TASK BRIEF: Check each line of the data, and copy those where "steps" appears.

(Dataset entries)
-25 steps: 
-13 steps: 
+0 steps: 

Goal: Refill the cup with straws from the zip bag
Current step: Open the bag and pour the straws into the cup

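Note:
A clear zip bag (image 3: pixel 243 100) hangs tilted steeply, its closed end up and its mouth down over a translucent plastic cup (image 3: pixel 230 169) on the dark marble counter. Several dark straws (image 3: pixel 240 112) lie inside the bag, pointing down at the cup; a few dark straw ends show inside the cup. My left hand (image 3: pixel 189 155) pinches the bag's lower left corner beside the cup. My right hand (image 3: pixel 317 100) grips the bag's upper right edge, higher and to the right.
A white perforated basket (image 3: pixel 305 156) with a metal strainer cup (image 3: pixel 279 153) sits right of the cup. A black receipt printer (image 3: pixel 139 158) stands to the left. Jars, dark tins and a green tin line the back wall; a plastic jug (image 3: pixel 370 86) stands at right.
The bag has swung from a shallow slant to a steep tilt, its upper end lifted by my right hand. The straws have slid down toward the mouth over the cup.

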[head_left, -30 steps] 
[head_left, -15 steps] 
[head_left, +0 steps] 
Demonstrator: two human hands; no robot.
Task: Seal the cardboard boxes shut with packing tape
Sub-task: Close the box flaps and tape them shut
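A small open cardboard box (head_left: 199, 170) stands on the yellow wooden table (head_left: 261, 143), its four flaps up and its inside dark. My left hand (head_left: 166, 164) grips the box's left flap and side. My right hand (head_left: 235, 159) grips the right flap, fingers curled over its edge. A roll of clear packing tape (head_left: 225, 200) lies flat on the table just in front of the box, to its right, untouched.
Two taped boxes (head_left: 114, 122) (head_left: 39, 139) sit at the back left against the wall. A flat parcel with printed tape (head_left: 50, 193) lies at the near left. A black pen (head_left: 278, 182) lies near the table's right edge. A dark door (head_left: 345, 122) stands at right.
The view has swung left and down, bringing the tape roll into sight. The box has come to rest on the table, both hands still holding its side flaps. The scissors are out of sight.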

ANSWER TO THIS PROBLEM:
-25 steps: 
-13 steps: 
+0 steps: 
[head_left, -30 steps] 
[head_left, -15 steps] 
[head_left, +0 steps] 

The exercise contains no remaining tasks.